**Task goal:** From the line with "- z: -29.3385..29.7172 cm" to the line with "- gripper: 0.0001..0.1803", retype every line exactly, including those two, and leave out the rest of the data below.

**Provided entries:**
* * * *

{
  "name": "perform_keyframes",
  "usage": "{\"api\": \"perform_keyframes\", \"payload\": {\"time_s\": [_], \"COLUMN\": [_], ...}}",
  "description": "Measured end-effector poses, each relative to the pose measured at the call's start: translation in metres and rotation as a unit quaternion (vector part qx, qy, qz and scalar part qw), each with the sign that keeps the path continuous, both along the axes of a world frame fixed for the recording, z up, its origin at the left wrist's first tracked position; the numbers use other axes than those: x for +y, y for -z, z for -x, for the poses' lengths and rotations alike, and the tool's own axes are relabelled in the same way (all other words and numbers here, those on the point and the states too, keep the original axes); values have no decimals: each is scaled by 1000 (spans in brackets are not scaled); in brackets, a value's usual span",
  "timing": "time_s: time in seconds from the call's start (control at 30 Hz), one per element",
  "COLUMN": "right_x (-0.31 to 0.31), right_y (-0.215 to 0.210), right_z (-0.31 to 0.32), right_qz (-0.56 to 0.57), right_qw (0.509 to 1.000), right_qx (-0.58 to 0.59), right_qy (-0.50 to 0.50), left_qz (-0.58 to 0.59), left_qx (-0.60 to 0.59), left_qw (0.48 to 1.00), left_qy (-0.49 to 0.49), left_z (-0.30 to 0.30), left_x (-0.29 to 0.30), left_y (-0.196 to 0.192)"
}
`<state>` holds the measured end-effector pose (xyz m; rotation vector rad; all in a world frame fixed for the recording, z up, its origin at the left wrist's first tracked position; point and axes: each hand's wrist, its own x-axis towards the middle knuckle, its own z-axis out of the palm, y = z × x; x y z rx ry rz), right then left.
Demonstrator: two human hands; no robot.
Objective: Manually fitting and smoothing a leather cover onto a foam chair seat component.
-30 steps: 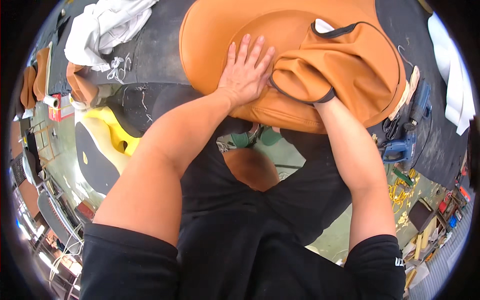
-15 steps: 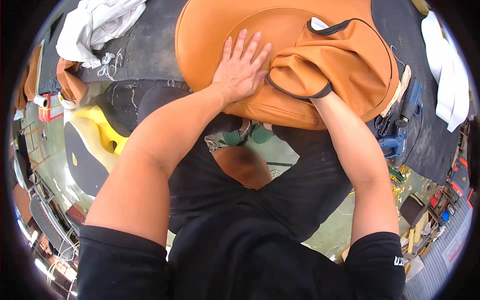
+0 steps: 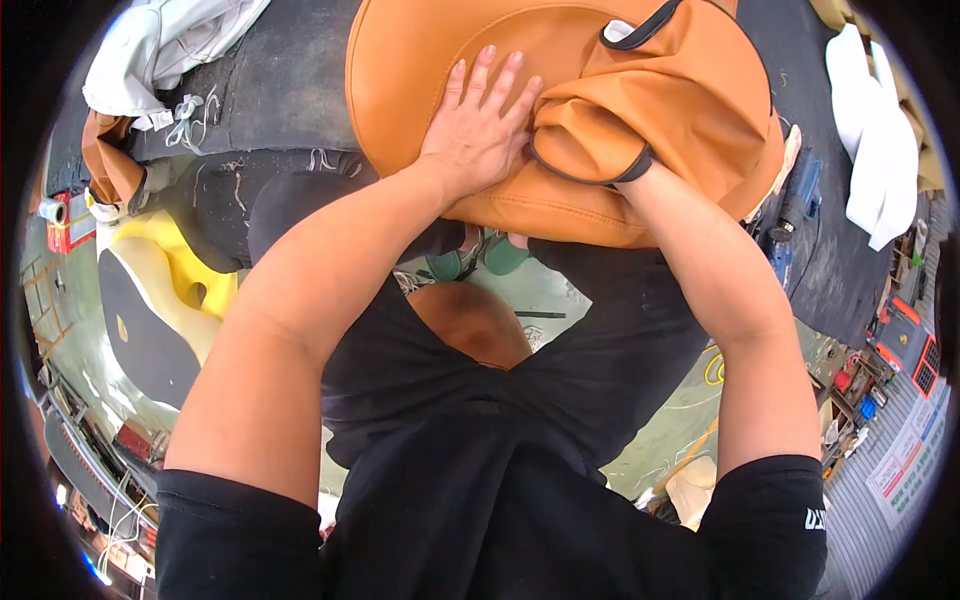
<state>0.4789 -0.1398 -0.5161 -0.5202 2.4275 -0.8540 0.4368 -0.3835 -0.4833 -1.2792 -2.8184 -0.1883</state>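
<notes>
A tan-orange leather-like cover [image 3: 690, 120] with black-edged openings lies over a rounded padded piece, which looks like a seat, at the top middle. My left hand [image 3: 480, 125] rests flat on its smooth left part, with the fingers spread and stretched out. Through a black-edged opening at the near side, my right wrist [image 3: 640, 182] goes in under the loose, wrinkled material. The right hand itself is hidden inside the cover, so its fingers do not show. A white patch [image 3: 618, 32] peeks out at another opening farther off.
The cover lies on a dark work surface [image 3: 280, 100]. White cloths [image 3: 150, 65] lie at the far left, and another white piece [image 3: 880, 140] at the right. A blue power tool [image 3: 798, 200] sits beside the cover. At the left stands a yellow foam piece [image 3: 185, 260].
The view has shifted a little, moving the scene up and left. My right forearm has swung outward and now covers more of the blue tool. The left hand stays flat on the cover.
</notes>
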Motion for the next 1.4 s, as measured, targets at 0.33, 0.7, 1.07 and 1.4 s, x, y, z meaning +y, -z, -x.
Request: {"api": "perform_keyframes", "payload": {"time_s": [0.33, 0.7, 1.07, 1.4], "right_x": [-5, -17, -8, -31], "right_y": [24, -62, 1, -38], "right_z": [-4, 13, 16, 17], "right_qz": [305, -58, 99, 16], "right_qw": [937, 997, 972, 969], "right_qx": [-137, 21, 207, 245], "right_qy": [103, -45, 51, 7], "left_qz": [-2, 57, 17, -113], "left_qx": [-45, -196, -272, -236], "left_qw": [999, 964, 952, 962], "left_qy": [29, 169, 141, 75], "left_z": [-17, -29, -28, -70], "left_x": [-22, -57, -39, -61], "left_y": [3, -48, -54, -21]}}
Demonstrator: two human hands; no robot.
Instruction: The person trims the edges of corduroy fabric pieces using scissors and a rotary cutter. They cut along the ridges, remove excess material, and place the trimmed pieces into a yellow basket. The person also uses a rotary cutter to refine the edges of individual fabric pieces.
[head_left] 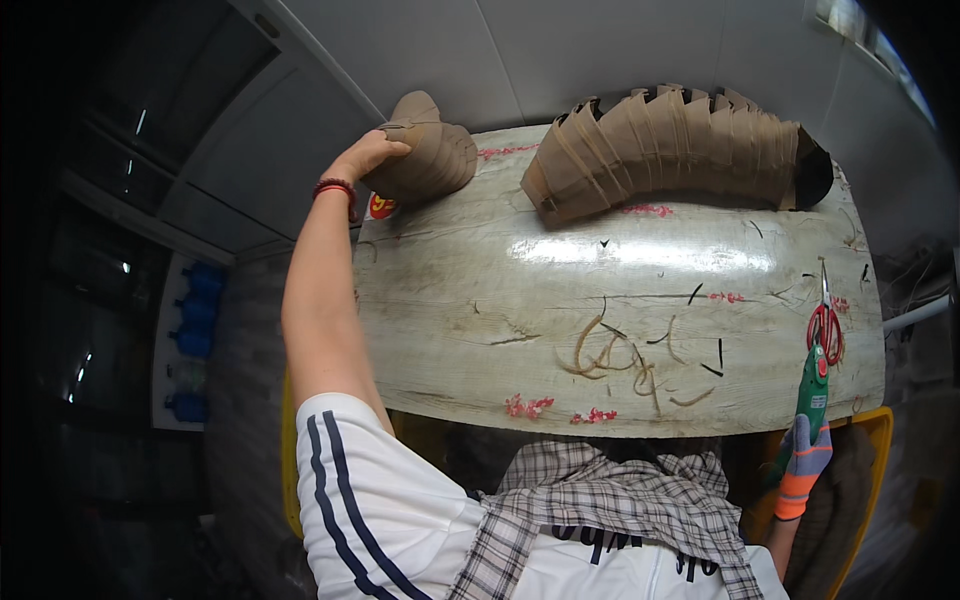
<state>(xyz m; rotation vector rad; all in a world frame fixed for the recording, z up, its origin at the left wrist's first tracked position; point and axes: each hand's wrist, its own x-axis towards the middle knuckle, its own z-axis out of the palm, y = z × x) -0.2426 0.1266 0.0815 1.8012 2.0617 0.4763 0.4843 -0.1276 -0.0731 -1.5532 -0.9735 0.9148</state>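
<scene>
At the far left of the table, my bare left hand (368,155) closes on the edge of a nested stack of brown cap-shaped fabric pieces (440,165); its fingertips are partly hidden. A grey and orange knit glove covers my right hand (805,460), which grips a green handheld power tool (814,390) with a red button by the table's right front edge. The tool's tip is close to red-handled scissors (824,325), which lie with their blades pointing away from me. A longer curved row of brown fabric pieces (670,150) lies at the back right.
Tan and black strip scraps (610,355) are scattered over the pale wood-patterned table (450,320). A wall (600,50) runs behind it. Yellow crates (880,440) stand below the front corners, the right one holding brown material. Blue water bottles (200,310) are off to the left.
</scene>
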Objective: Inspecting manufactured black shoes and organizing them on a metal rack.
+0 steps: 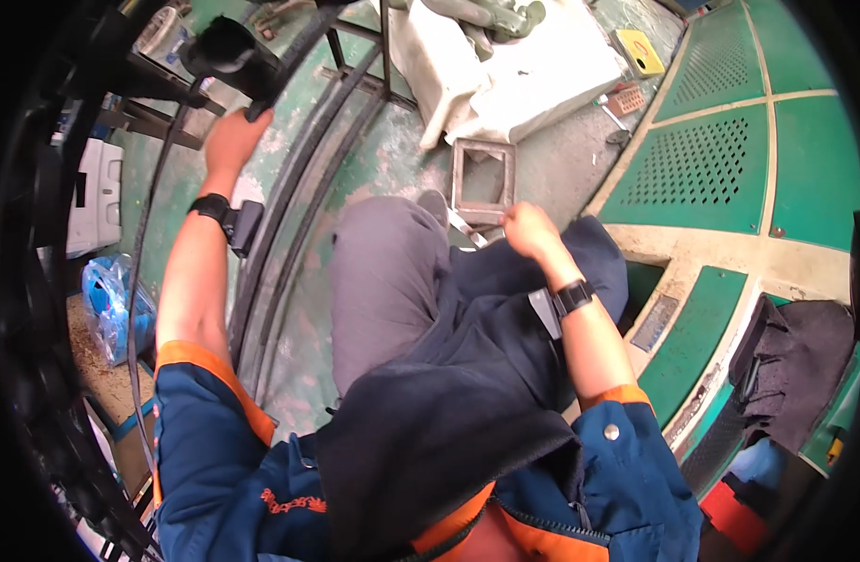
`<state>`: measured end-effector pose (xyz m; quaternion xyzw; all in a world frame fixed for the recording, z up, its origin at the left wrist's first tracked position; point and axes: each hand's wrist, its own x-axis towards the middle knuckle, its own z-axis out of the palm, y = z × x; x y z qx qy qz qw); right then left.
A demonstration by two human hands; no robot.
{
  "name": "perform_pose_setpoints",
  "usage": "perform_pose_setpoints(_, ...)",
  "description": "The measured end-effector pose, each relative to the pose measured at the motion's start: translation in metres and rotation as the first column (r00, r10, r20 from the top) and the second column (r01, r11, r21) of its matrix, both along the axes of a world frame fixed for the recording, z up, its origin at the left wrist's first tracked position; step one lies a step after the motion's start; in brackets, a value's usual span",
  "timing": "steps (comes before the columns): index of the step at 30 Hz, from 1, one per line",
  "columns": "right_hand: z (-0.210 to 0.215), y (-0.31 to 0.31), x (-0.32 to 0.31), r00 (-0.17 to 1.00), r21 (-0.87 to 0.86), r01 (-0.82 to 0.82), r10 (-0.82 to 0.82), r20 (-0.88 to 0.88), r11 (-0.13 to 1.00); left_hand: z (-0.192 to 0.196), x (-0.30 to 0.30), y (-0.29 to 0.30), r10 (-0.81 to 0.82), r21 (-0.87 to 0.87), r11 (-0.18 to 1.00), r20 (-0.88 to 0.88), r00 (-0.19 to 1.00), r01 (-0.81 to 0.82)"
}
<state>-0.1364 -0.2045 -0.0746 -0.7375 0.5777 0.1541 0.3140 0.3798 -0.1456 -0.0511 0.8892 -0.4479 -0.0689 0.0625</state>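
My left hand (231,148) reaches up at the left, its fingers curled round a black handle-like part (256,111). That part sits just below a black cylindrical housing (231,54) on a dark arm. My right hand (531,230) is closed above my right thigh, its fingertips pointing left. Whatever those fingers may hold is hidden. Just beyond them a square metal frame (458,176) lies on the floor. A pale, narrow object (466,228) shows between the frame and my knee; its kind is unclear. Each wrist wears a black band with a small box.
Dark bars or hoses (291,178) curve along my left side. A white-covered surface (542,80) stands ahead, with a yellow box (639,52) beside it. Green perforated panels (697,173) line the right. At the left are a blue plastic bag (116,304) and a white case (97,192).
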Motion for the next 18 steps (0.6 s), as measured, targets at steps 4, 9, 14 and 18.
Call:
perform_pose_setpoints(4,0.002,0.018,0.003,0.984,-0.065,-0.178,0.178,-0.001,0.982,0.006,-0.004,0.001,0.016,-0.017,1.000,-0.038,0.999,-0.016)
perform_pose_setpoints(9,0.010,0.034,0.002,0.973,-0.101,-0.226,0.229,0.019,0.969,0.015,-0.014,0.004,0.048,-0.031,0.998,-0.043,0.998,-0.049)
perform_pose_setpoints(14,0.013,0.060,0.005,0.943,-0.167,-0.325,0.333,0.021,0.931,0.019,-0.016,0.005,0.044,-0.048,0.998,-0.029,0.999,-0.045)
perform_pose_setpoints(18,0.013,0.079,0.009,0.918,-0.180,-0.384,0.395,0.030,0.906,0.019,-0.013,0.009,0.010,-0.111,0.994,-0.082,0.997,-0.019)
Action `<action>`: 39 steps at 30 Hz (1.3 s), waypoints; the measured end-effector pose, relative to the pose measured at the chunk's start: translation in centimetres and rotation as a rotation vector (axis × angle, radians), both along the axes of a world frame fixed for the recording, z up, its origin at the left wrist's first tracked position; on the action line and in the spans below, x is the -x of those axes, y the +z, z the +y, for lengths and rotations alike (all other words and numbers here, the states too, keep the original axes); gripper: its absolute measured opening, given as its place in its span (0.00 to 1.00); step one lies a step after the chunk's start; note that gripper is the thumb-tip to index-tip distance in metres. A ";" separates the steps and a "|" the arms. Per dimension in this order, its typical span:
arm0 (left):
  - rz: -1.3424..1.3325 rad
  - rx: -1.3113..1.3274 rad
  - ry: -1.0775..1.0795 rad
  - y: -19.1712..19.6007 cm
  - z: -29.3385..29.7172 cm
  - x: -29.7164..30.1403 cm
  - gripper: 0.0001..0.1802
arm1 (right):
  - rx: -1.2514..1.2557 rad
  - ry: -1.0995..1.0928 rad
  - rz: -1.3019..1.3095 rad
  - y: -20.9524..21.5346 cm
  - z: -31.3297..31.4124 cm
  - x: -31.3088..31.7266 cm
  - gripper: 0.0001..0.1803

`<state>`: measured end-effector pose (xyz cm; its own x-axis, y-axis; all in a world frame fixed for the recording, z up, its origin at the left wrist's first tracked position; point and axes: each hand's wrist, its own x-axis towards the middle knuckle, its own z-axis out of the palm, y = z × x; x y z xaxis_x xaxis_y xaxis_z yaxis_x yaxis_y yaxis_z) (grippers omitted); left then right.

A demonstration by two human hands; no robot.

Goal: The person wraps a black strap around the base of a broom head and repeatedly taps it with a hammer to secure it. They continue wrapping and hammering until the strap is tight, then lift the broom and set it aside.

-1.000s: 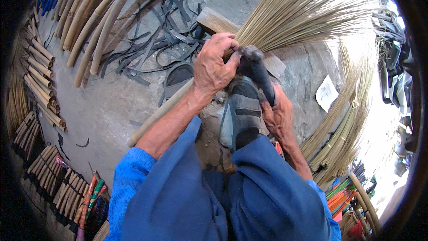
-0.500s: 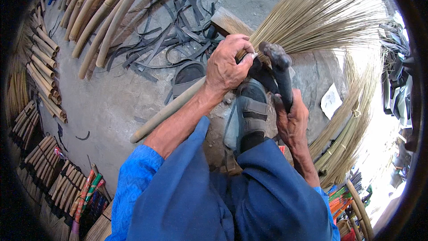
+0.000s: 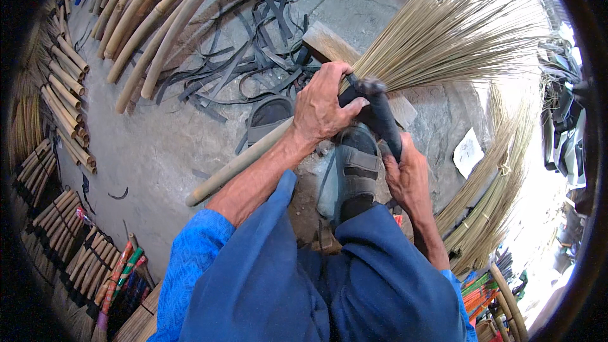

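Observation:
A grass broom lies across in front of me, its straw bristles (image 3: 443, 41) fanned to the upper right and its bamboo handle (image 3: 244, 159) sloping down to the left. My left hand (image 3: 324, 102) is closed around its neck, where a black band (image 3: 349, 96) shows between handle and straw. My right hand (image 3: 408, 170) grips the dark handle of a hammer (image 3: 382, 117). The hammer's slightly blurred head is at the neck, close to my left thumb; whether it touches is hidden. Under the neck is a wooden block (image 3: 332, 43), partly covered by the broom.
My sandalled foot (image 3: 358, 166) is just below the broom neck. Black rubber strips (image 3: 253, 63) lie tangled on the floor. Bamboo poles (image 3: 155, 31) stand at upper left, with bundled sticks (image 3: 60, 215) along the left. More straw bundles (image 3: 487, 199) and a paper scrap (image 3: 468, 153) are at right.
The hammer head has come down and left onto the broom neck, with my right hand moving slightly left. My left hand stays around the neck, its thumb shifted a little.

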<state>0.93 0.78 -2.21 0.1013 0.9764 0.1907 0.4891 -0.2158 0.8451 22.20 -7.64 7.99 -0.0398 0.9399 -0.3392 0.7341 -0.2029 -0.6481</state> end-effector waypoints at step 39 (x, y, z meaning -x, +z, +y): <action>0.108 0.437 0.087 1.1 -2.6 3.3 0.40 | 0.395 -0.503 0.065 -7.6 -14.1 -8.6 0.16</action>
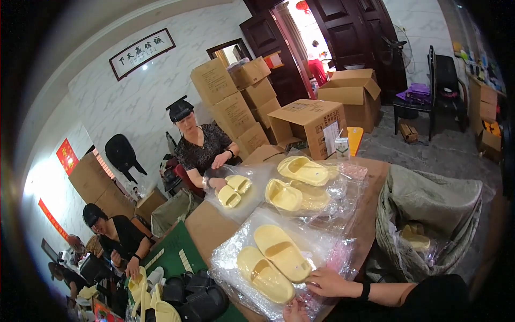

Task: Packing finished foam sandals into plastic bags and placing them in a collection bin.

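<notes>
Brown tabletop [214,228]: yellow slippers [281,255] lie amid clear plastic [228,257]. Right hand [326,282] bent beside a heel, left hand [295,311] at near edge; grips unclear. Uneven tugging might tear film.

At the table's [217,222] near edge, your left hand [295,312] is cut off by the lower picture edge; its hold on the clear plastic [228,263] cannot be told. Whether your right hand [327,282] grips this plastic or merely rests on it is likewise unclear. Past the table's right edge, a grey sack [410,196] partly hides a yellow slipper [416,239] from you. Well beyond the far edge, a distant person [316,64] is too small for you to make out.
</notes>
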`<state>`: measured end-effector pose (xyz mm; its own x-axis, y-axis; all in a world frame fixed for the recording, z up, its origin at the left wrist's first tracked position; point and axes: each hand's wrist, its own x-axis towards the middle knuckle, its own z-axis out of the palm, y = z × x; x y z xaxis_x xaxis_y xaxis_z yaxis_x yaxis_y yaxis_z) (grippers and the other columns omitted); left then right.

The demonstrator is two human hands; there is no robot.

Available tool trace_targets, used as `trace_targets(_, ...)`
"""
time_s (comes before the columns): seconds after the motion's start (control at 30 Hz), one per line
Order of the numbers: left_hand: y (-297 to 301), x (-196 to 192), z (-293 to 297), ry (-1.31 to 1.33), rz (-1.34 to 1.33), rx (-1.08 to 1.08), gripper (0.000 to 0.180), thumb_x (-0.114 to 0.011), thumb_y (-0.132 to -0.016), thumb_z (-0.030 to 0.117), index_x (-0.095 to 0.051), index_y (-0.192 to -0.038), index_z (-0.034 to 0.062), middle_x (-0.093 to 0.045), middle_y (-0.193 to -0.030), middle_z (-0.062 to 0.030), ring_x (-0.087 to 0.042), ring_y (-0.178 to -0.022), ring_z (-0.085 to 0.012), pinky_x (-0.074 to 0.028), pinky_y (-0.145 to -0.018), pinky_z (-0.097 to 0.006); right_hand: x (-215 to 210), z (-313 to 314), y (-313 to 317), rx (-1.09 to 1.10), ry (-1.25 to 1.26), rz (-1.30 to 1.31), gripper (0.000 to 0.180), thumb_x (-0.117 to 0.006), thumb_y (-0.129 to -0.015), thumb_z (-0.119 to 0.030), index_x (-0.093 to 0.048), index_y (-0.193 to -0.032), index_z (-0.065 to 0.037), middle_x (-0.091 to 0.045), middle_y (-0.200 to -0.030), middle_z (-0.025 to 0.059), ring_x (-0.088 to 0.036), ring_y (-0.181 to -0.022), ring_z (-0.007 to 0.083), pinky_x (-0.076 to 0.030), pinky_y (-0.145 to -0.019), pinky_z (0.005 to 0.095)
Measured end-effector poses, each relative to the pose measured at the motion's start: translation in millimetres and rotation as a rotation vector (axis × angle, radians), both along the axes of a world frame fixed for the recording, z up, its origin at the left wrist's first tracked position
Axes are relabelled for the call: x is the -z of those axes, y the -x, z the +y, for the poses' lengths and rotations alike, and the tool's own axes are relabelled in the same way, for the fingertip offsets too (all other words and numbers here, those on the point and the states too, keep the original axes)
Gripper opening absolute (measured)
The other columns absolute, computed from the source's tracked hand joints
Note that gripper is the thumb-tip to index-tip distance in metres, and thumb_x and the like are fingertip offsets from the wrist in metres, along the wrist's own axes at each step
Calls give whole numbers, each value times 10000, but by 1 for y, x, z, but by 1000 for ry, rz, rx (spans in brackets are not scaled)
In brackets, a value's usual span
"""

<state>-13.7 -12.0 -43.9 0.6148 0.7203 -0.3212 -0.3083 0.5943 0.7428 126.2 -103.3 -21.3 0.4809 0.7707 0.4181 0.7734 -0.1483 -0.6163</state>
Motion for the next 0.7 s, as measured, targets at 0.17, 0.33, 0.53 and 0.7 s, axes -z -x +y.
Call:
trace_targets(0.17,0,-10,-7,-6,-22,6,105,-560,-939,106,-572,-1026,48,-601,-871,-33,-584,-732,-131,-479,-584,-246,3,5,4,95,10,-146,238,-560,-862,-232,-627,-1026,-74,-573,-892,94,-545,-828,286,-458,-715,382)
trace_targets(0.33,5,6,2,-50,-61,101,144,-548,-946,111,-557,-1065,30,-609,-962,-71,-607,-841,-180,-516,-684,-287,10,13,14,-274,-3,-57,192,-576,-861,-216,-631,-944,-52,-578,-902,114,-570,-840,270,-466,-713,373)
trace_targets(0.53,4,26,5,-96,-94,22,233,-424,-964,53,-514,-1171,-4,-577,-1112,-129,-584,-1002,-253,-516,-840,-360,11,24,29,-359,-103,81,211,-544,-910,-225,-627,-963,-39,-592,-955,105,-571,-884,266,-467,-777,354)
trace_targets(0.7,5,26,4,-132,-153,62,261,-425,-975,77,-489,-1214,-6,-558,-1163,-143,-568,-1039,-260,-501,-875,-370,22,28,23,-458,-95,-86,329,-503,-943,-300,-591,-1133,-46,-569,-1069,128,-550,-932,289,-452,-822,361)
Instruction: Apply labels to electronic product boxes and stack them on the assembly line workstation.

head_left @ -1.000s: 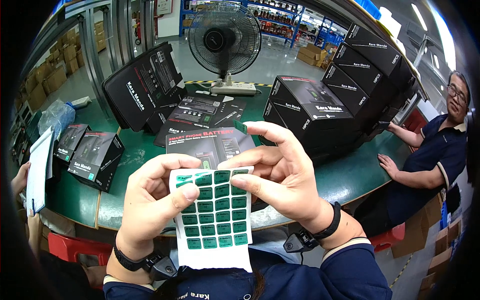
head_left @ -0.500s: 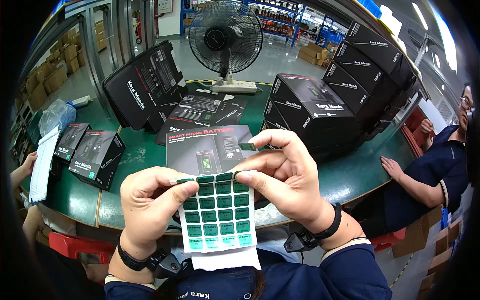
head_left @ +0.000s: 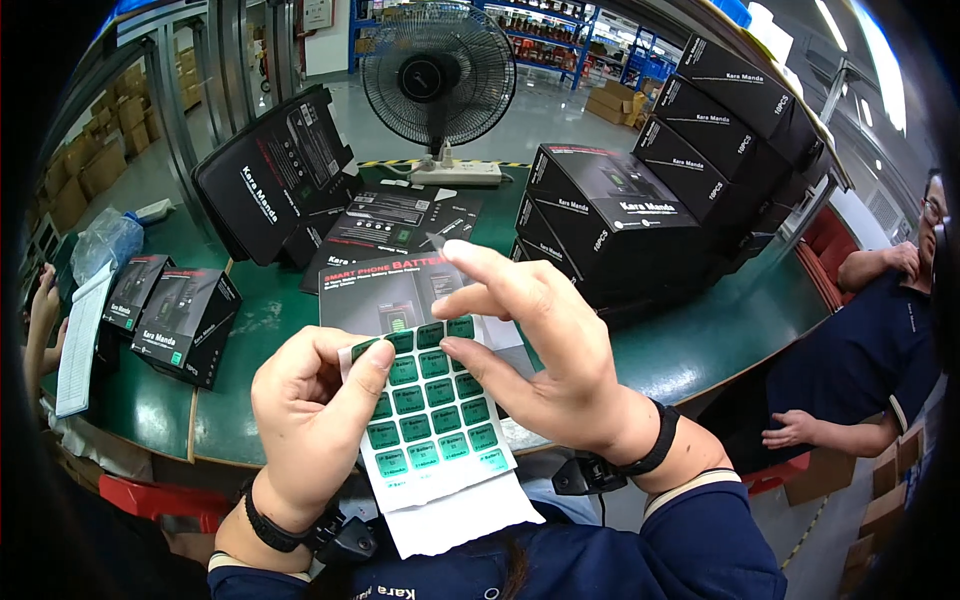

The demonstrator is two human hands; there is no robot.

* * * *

**Response box:**
  - z: -29.3385..29.7172 cm
  - x: -29.7164..30.1403 cm
  - gripper: 0.0001..0.1802
arm1 (right):
  - rx: -1.2514..1.2557 rad
  - ry: -1.0995..1.0928 rad
  - rz: -1.3019..1.3095 rad
  - y: -20.9524..21.5346 cm
  - z: -31.3297..31.4124 cm
  - x: -31.3088..31.7266 cm
  - gripper: 0.0001..0.1803

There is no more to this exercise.